Around 2010, Penguin Books also published a series of Penguin Mini. In that volume three novellas were published unde the title The expelled, the same novellas, only "The Calmative was left out". Besides, the mini-series came without introduction and notes.

I bought the mini edition in October 2012, and read it in 2017, unaware that I had already bought the Penguin Modern Classics edition, i.e. this edition, First love, and other novellas, in November 2011. I didn't like the three novellas when I read them in 2017, but decided to reread all of them while reading this edition.

However, I still do not like these novellas. For all the awe expressed in the introduction and the admiration others have for Beckett, I fail to appreciate these stories. I cannot grasp really what they are about or why they are special. ( )
  edwinbcn | Aug 9, 2023 |
Read these years - decades - ago as a lost student. Loved them, loved them, but can't recall much detail.

( )
  GirlMeetsTractor | Mar 22, 2020 |
4 linked novellas. The Calmative is difficult, the rest more recognisably part of the tradition, & quite hilarious. ( )
1 vote marek2009 | Sep 9, 2009 |
The End / The Expelled / The Calmative/ First Love: These four novellas, though their sizes are more like short stories and they read as poetry, were written in 1946. They were originally written in French and later translated into English by the author and Richard Seaver.

My psyche was gripped in a white-knuckled fist and scraped repeatedly against a grater.
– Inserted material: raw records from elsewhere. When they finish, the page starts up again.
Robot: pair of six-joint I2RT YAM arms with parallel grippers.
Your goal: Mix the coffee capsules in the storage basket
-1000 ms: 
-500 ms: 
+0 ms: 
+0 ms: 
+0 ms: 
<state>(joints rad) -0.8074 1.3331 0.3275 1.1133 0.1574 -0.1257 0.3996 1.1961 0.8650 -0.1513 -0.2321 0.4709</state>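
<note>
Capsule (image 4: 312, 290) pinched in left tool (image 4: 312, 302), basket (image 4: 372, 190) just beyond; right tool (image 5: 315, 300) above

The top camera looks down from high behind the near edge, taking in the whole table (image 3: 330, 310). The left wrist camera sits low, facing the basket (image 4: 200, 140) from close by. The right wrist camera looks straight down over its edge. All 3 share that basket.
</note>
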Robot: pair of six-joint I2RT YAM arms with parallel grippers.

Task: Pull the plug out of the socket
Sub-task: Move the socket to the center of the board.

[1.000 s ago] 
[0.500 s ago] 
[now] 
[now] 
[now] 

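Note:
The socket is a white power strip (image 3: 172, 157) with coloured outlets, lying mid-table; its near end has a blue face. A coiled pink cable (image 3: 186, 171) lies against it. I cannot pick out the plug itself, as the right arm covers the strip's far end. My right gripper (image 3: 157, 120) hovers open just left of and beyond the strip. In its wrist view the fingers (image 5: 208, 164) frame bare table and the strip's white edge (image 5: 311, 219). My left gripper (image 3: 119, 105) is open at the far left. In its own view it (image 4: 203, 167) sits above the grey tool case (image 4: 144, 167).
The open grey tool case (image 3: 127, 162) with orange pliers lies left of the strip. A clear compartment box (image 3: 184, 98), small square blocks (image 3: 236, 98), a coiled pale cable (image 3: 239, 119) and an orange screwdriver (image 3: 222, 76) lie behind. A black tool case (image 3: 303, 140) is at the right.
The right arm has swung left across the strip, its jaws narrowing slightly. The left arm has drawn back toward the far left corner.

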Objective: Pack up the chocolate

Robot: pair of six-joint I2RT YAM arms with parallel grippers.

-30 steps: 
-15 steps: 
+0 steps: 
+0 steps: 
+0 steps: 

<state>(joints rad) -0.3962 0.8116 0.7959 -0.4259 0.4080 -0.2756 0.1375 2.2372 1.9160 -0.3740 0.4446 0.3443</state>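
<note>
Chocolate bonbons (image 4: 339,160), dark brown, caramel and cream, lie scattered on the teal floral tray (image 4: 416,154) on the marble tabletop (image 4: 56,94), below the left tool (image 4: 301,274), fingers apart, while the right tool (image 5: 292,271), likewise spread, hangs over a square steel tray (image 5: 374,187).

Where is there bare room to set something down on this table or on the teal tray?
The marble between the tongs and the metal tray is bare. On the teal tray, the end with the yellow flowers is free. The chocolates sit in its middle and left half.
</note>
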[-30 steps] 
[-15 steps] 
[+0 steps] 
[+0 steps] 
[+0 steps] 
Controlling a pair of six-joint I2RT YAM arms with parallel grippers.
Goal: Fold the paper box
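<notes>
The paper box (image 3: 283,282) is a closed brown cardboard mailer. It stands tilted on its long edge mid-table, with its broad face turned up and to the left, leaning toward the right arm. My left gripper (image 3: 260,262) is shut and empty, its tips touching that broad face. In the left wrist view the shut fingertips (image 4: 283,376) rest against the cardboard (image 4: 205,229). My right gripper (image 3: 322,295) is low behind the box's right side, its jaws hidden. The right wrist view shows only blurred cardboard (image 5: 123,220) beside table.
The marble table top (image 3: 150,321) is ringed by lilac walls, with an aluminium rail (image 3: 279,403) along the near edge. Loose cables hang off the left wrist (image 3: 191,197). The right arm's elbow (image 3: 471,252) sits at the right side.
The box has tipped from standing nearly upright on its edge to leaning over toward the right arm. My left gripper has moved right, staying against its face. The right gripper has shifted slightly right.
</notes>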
It amazed me how mere words, carefully selected and arranged on paper, could be so coarse yet sensitive like a cracked scab. That's how I felt while reading this book.

I've read much about Beckett and his dark humor from literary critics. Though I found his prose in these stories like a chisel scraping on my bones and a bone injury is one of the most painful (exception: the small bit of script I've read from his play, Waiting for Godot, did leave me laughing).

Out of the four shorts, I thought The End and First Love stood out the brightest (or darkest in this case).

The End

After reading The End I just didn't feel the same. That short story was disturbing in a refreshingly haunting, feel-good way.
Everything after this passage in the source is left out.